Located at 1300 Bardstown Road Louisville, The Bellwether is billed as Louisville’s first invisible service hotel. This development will consist of a restaurant along with a hotel on the 15,000 square feet plot and it is expected to become operational sometime this summer.
According to Ben Botkins, one of the Park Mike Partners, the development plans for The Bellwether Hotel in Louisville, consist of 21 Art Deco-styled units, averaging around 350 square feet with kitchenettes on the site. The plan will also ensure the preservation of the two historic buildings on one of the neighborhood’s monumental corners, which will be achieved by maintaining the original police station façade and the World War II-era decorations in the building; thereby, giving The Bellwether Hotel a classical outlook.
Botkins also said, “The Bellwether allows for the preservation of two historic buildings on one of the neighborhood’s most distinct corners and will provide a space to welcome new visitors to the area.”

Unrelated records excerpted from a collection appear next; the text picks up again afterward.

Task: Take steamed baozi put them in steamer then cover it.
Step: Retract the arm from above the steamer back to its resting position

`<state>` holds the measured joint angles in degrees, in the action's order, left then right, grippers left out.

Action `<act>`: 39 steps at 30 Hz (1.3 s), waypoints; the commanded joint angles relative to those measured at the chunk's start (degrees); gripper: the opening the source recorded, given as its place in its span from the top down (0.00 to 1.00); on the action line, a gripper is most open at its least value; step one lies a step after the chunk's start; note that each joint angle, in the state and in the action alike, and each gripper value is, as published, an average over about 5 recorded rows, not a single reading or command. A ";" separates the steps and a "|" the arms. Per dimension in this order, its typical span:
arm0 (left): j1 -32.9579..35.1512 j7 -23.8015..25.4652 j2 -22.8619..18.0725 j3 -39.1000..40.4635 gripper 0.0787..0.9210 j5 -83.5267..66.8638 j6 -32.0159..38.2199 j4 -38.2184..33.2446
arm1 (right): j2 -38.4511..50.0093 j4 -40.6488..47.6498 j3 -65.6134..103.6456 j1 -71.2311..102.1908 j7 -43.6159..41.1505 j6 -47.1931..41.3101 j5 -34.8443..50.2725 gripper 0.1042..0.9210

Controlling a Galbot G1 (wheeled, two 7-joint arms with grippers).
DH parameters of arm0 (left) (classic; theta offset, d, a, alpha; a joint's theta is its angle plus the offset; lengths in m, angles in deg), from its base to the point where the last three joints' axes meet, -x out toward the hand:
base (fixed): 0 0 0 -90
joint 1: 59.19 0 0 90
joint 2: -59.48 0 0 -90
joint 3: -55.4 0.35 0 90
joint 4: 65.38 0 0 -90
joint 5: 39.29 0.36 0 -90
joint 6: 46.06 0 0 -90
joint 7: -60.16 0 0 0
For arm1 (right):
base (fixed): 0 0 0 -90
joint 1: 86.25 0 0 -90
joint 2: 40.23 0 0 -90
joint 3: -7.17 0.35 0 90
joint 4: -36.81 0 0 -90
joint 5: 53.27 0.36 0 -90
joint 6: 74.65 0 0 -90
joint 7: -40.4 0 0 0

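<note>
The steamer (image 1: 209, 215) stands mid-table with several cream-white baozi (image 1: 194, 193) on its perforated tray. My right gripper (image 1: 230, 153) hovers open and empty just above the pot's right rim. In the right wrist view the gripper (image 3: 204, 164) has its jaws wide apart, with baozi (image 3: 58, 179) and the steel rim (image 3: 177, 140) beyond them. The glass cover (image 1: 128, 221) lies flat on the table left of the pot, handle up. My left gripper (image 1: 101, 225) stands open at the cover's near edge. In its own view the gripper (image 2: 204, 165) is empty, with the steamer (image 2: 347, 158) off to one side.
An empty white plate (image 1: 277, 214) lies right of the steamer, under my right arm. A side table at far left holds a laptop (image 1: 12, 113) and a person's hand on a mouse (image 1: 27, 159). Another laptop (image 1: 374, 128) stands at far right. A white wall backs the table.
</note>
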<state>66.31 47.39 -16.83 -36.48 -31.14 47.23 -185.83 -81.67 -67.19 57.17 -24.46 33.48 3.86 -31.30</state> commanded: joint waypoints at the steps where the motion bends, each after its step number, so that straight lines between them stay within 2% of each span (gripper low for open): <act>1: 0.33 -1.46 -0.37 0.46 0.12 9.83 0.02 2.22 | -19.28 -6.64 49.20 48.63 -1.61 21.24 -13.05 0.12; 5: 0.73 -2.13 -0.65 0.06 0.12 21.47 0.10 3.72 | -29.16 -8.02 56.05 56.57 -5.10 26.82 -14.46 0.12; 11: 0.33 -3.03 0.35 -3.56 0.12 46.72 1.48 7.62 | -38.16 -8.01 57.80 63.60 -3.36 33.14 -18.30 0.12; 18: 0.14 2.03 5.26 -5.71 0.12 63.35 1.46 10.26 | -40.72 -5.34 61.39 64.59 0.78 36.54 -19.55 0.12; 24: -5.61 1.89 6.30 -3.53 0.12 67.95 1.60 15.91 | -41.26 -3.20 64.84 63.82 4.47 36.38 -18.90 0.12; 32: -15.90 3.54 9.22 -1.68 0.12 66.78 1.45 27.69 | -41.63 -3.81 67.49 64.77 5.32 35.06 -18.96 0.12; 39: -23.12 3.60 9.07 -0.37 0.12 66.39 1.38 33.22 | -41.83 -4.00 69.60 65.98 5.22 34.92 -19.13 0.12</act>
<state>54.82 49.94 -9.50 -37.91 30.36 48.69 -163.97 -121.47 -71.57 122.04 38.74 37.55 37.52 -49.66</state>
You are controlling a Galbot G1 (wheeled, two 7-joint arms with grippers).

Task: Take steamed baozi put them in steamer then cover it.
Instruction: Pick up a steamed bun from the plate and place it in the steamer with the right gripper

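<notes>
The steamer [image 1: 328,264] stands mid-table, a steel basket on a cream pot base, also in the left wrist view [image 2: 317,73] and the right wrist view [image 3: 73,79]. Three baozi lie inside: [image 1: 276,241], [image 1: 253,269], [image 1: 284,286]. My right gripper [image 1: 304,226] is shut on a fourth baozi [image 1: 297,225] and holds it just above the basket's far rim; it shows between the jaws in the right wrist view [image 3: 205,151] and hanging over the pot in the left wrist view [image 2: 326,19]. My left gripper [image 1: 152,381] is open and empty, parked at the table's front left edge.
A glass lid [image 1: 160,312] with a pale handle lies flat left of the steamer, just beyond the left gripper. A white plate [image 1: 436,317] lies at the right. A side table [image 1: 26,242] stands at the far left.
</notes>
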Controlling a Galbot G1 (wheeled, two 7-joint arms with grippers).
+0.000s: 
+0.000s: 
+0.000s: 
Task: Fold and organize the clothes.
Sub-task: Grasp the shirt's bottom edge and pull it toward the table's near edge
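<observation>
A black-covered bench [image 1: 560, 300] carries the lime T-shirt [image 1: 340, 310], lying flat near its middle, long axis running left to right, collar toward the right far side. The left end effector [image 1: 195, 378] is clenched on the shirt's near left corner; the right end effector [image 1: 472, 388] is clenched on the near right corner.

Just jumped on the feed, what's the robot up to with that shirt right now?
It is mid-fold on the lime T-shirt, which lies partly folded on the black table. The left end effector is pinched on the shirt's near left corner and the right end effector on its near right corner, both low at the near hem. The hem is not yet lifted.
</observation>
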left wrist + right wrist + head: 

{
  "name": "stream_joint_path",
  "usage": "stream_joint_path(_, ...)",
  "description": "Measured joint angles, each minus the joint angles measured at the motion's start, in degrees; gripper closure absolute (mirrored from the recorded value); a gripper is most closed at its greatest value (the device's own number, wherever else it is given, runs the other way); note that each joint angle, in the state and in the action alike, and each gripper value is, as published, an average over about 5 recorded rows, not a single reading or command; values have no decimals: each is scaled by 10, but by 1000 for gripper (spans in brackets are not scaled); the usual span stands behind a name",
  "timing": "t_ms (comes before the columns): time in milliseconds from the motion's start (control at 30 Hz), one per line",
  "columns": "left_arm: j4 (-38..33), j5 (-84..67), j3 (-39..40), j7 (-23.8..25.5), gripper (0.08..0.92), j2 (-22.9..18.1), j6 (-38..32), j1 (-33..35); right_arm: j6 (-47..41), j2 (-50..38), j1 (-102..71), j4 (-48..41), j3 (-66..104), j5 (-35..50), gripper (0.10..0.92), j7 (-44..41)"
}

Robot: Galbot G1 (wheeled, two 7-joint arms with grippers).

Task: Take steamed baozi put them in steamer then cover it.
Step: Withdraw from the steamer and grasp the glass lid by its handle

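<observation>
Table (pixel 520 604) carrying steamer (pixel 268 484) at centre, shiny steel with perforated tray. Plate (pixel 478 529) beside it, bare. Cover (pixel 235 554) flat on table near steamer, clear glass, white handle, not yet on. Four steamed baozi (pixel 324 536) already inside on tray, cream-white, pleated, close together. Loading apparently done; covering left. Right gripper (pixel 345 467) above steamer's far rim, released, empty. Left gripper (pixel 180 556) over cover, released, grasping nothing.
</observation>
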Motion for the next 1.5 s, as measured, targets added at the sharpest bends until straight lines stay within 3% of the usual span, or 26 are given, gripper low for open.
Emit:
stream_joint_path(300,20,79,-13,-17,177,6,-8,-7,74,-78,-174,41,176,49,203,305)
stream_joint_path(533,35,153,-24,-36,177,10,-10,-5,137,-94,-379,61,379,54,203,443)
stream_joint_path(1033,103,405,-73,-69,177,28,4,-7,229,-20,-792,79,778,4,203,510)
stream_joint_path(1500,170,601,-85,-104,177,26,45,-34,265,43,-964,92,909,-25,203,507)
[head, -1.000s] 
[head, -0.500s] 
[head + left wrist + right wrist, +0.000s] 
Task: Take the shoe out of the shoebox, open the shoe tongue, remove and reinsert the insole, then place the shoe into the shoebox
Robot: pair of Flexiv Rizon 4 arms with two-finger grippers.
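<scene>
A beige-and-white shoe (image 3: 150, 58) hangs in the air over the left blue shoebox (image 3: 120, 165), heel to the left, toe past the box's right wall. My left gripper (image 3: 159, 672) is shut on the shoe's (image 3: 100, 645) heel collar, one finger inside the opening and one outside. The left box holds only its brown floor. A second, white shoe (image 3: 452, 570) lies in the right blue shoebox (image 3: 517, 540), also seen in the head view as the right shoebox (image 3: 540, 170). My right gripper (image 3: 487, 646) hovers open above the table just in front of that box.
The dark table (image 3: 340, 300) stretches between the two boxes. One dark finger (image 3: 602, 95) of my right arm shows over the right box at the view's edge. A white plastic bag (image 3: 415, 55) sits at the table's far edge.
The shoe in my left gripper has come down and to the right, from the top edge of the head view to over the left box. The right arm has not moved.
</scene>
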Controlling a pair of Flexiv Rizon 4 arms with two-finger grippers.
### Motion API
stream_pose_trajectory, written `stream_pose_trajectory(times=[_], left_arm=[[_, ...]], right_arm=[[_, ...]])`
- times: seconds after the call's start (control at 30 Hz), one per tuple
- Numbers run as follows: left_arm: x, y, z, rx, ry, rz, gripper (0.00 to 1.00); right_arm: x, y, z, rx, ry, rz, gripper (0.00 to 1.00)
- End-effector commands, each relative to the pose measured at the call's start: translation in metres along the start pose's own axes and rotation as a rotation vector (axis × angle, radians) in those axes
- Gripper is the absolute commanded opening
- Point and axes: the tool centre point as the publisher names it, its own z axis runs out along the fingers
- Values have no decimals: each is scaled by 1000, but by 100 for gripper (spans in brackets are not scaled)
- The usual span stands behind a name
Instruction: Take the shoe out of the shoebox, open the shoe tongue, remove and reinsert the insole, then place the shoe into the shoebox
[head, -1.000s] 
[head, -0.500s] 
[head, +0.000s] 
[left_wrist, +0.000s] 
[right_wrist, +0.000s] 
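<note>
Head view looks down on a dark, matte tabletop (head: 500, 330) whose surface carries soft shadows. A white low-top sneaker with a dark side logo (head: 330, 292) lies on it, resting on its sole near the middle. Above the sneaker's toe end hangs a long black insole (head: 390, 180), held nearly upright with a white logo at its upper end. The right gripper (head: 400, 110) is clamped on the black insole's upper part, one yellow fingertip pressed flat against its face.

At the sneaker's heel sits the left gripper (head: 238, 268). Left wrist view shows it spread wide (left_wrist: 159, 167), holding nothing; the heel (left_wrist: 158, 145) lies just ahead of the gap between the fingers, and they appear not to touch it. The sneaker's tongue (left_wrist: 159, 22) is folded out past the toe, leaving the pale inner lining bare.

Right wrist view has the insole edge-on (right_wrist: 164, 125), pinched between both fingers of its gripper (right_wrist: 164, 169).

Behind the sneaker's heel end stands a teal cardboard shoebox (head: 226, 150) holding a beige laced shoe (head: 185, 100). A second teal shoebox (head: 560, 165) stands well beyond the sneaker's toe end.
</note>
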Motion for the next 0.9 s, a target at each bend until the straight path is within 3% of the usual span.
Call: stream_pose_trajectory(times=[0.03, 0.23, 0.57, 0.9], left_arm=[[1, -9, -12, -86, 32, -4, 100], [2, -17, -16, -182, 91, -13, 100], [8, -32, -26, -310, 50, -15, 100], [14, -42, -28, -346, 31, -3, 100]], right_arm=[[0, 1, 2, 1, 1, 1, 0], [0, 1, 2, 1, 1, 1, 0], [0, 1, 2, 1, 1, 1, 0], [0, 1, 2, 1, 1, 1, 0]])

The Park Mike Partners have a strong sense of commitment towards maintaining the history and character of Bardstown Road corridor, while providing business opportunities that will add value to the neighborhood, Botkins implied.
The Bellwether Hotel in Louisville is expected to attract as many as 50 visitors on a daily basis to the Highlands, to experience the modern guest rooms with local historical figures still embedded, as well as key thoroughfares in the Highlands. The hotel’s design will also include a self-check-in and low touch model system that will provide security for the hotel, while experiencing an Airbnb styled adventure.
Both properties had been previously earmarked for reconstruction in the past with plans to open a taphouse and the area got cleared for restoration. Unfortunately, the construction work was slow and this led to the eventual termination of the taphouse project.